• The problem: Print out all of the records exactly; no picture belongs in the result.

• Stored items from a collection:
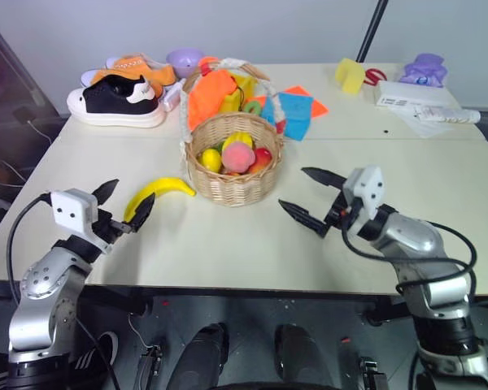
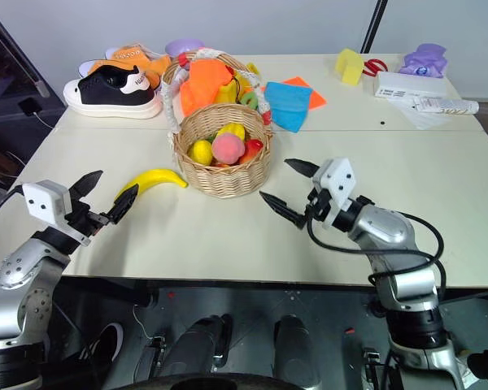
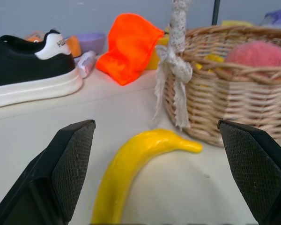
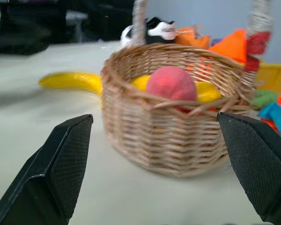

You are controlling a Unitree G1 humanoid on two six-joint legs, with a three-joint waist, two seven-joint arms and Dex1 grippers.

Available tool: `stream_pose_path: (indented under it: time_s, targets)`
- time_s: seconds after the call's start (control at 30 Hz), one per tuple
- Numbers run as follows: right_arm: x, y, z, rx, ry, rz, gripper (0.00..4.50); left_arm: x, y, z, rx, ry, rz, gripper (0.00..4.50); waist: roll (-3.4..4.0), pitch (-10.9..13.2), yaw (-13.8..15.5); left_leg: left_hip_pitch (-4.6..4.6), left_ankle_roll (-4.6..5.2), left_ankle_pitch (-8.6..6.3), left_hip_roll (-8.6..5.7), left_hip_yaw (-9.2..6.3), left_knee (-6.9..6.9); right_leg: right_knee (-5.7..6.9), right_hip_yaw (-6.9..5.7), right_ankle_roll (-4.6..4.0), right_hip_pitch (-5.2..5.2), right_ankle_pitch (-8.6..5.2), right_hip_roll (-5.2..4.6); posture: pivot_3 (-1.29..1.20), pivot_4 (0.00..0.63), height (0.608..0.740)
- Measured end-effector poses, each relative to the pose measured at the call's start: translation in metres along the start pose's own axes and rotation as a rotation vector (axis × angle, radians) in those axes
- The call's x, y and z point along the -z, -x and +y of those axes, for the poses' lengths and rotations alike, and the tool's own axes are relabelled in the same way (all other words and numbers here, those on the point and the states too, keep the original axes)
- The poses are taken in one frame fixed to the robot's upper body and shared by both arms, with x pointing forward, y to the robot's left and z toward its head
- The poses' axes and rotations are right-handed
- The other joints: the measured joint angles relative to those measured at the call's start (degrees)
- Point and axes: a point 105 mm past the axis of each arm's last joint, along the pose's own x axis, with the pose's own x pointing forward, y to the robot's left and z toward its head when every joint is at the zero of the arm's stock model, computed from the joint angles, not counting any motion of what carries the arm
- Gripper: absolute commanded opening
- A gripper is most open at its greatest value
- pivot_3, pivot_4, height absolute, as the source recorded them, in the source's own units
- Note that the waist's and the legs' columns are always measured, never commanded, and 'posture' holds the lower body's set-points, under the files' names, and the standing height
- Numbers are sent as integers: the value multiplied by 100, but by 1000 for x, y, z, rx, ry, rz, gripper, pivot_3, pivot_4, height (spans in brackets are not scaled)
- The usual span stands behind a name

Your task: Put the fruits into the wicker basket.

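At the lower left of the head view, the left gripper (image 1: 124, 206) hovers with its black fingers spread wide and empty, aimed at the banana (image 1: 158, 193), the one fruit lying loose on the pale table (image 1: 228, 244). The left wrist view shows the curved yellow fruit running between the two finger pads (image 3: 72, 164), its tip resting just beside the basket's woven wall. At the lower right, the right gripper (image 1: 311, 197) also stands spread and holds nothing, near the basket's right side. Just beyond both, at the frame's centre, the wicker basket (image 1: 233, 185) already carries a lemon (image 1: 211, 159), a pink peach (image 1: 237, 156) and red pieces under its white-wrapped handle. Toward the upper left sit a black sneaker (image 1: 118, 101), an orange cloth (image 1: 210, 96) and a purple bowl (image 1: 184, 59).

The step in hand appears to be the reach for the last fruit. The next move likely calls for the left fingers to advance, close across the banana's middle and lift it clear of the rim.
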Motion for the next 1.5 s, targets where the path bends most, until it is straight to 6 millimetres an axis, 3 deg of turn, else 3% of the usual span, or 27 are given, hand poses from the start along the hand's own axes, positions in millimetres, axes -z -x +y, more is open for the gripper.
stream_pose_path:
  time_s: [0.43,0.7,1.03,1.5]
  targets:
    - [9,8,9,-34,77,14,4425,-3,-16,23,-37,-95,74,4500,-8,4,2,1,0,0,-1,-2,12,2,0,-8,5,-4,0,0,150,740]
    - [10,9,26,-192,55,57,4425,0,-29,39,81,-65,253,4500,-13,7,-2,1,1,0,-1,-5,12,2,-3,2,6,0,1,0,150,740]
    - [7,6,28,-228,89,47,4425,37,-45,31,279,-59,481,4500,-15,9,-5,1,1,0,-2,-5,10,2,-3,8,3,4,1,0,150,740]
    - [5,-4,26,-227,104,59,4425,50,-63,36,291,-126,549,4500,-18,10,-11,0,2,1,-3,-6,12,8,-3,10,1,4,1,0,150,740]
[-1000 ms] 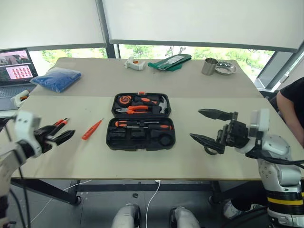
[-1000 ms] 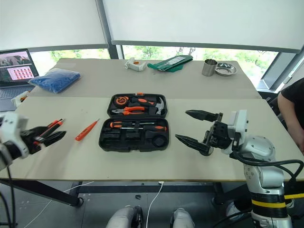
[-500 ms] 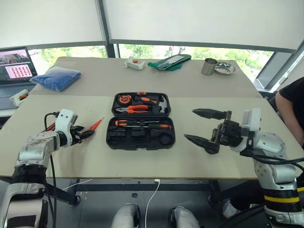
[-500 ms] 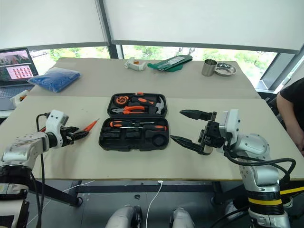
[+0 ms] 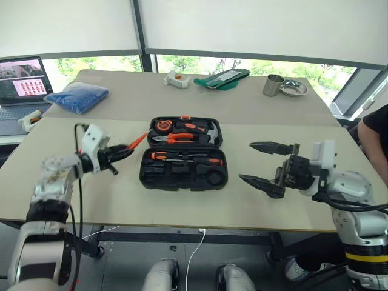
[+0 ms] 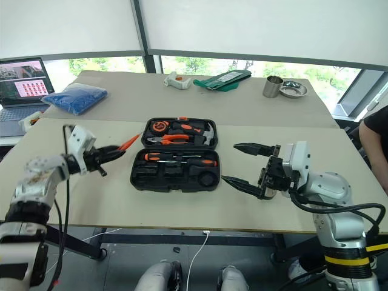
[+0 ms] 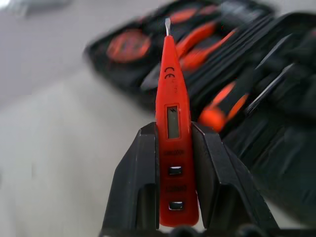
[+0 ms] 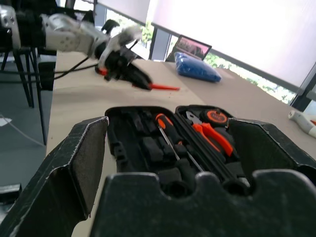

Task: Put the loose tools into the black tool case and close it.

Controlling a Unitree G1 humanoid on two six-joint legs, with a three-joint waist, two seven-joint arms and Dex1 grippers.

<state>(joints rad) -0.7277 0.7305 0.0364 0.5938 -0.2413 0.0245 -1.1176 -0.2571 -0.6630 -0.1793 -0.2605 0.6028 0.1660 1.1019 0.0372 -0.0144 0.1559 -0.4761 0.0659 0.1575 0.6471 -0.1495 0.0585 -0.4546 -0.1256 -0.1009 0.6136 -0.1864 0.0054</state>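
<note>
The black tool case point(image 5: 145, 180) lies open mid-table, its lid half to the rear. Two black-and-orange screwdrivers point(image 5: 185, 156) and a dark tape roll point(image 5: 213, 177) rest in the front half. My left gripper point(image 5: 119, 156) hovers just left of the case, shut on a small all-orange screwdriver point(image 5: 137, 141) whose tip points at the lid half. In the left wrist view the orange screwdriver point(image 7: 172, 123) is clamped between the two black fingers point(image 7: 140, 177). To the right of the case my right gripper point(image 5: 265, 163) is held open, nothing in it, facing the case point(image 8: 148, 148).
Pliers, hammer and tape measure point(image 5: 160, 127) fill the lid half. At the rear are a blue bag point(image 5: 77, 97), a laptop point(image 5: 23, 71), a white object point(image 5: 176, 79), a green item point(image 5: 221, 77), a metal cup point(image 5: 273, 85) and a bowl point(image 5: 293, 88). A person's arm point(image 5: 376, 130) is at the right edge.
My left gripper went from open to shut on the orange screwdriver, lifted it off the table and carried it right toward the case. The right gripper stayed in place.
</note>
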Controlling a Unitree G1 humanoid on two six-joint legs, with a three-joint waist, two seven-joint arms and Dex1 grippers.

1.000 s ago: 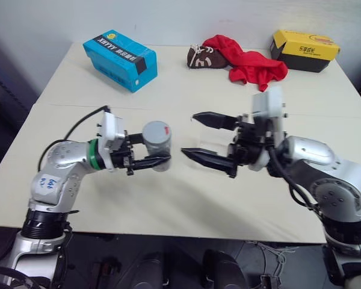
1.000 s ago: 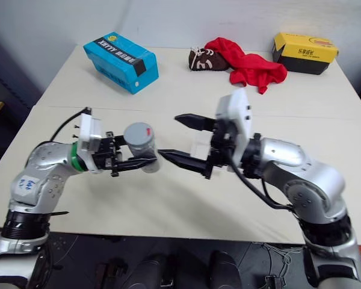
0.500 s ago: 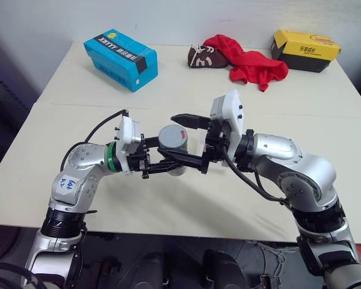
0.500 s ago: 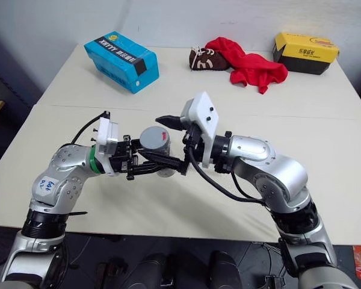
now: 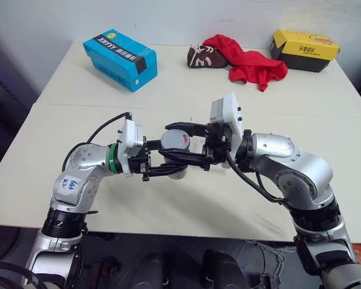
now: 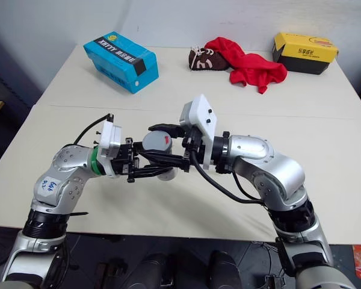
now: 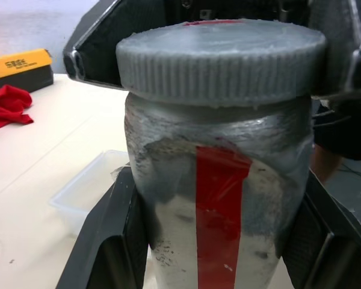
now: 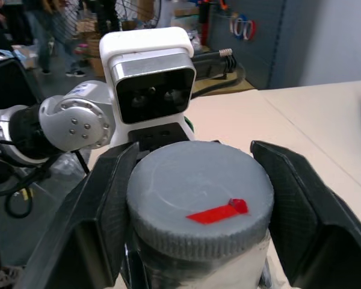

• Written solution:
You are controlling a Unitree G1 humanoid on two six-joint legs, with a three-joint waist, two seven-joint arms and Dex1 grippers.

Available tool: `stream_pose_path: (indented under it: time_s, targets)`
- time_s: seconds after the call's start (control at 30 Hz), one per tuple
- Numbers run as follows: right_arm: x, y, z, rx, ry, rz, gripper (0.00..4.50); left_arm: x, y, z, rx, ry, rz, gripper (0.00..4.50); waist: roll (-3.4..4.0), pitch (-10.9..13.2), yaw (-13.8..15.5); left_leg: left_hip_pitch (-4.6..4.6), left_ankle_roll (-4.6..5.2), left_ankle_pitch (-8.6..6.3), left_hip_roll (-8.6..5.7), left_hip_yaw (-9.2..6.3), left_knee (-6.9..6.9); right_leg: right_knee (-5.7..6.9), right_hip_yaw (-6.9..5.7), right_ankle_roll (-4.6..4.0), right_hip_pitch (-5.2..5.2), right_ankle_pitch (-8.6..5.2), right_hip_roll (-5.2..4.6); posture: pivot_3 (-1.29..1.20), pivot_4 (0.00..0.63), height (0.608..0.740)
- Measured end-effector poses, each relative to the pose measured at the call's start: translation in metres along the start pose's own axes and rotation as a rotation vector (axis × angle, radians) in those axes
- The call's x, y and z point along the -z, -x and +y of those axes, for the poses' lengths and rotations alike, and the tool's own axes are relabelled in the same way (all other words and numbers here, those on the point and the states too, keep the original axes)
- The poses are taken in one frame fixed to the robot's upper body and shared by both arms, with x pointing forward, y to the robot's left and z toward its head
- The poses' axes and rotations are right-handed
- The other joints: the measured joint angles relative to those measured at the call's start (degrees)
- Point and axes: a point 105 mm past the axis of each arm's last joint, along the pose's own x axis, with the pose's own x pointing forward, y to the robot's left and z toward its head when every joint is at the zero of the arm's stock model, computed from the joint angles, not counting any motion of what carries the arm
- Gripper: absolute commanded opening
- A gripper is most open at its greatest value
- pivot_3, pivot_4, height absolute, as the source recorded them, in the source's own units
- Note that the waist's and the legs' columns are always measured, never commanded, and 'posture' holds the lower body's set-points, under the files' names, and the standing height
- Numbers are sent as integers: the value multiplied by 100, but by 1000 for x, y, z, rx, ry, rz, gripper, pivot_3, pivot_4, height (spans in brackets are not scaled)
- The usual span stands behind a name

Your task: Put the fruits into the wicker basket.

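At the lower left of the head view, the left gripper (image 1: 124, 206) hovers with its black fingers spread wide and empty, aimed at the banana (image 1: 158, 193), the one fruit lying loose on the pale table (image 1: 228, 244). The left wrist view shows the curved yellow fruit running between the two finger pads (image 3: 72, 164), its tip resting just beside the basket's woven wall. At the lower right, the right gripper (image 1: 311, 197) also stands spread and holds nothing, near the basket's right side. Just beyond both, at the frame's centre, the wicker basket (image 1: 233, 185) already carries a lemon (image 1: 211, 159), a pink peach (image 1: 237, 156) and red pieces under its white-wrapped handle. Toward the upper left sit a black sneaker (image 1: 118, 101), an orange cloth (image 1: 210, 96) and a purple bowl (image 1: 184, 59).

The step in hand appears to be the reach for the last fruit. The next move likely calls for the left fingers to advance, close across the banana's middle and lift it clear of the rim.
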Motion for the next 1.5 s, targets where the path bends most, until it is straight to 6 millimetres an axis, 3 deg of turn, else 3% of the usual span, or 27 are given, hand poses from the start along the hand's own axes, positions in millimetres, axes -z -x +y, more is open for the gripper.
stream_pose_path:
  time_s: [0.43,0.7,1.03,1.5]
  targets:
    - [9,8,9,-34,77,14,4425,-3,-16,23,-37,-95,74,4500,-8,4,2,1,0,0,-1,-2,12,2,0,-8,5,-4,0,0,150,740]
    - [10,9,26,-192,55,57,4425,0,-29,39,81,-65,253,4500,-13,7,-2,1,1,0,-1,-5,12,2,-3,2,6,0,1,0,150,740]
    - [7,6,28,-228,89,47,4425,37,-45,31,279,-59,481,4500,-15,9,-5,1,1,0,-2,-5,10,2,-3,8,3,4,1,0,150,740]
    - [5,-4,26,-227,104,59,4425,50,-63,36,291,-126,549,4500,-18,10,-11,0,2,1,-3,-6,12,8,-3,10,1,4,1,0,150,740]
[-1000 ms] 
[-1000 ms] 
[-500 ms] 
[-500 ms] 
[+0 ms] 
[+0 ms] 
[+0 ms] 
[+0 ms] 

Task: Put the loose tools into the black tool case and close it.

Controlling a Unitree G1 humanoid on two six-joint legs, with a three-joint waist, two seven-joint arms and Dex1 grippers.

<state>(joints rad) -0.7277 0.7305 0.0364 0.5938 -0.2413 0.0245 -1.1176 -0.2571 -0.6630 -0.1793 -0.2605 0.6028 0.1660 1.1019 0.0372 -0.0144 0.1559 -0.4761 0.0659 0.1575 0.6471 -0.1495 0.0585 -0.4546 -0.1256 -0.1009 0.6136 -0.1864 0.0054</state>
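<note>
The black tool case point(image 5: 145, 180) lies open mid-table, its lid half to the rear. Two black-and-orange screwdrivers point(image 5: 185, 156) and a dark tape roll point(image 5: 213, 177) rest in the front half. My left gripper point(image 5: 119, 156) hovers just left of the case, shut on a small all-orange screwdriver point(image 5: 137, 141) whose tip points at the lid half. In the left wrist view the orange screwdriver point(image 7: 172, 123) is clamped between the two black fingers point(image 7: 140, 177). To the right of the case my right gripper point(image 5: 265, 163) is held open, nothing in it, facing the case point(image 8: 148, 148).
Pliers, hammer and tape measure point(image 5: 160, 127) fill the lid half. At the rear are a blue bag point(image 5: 77, 97), a laptop point(image 5: 23, 71), a white object point(image 5: 176, 79), a green item point(image 5: 221, 77), a metal cup point(image 5: 273, 85) and a bowl point(image 5: 293, 88). A person's arm point(image 5: 376, 130) is at the right edge.
My left gripper went from open to shut on the orange screwdriver, lifted it off the table and carried it right toward the case. The right gripper stayed in place.
</note>
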Controlling a Unitree G1 humanoid on two six-joint legs, with a three-joint waist, two seven-joint arms and Dex1 grippers.

1.000 s ago: 
1.000 s ago: 
0.500 s ago: 
0.500 s ago: 
now: 
now: 
now: 
now: 

No part of the exercise is left unanswered.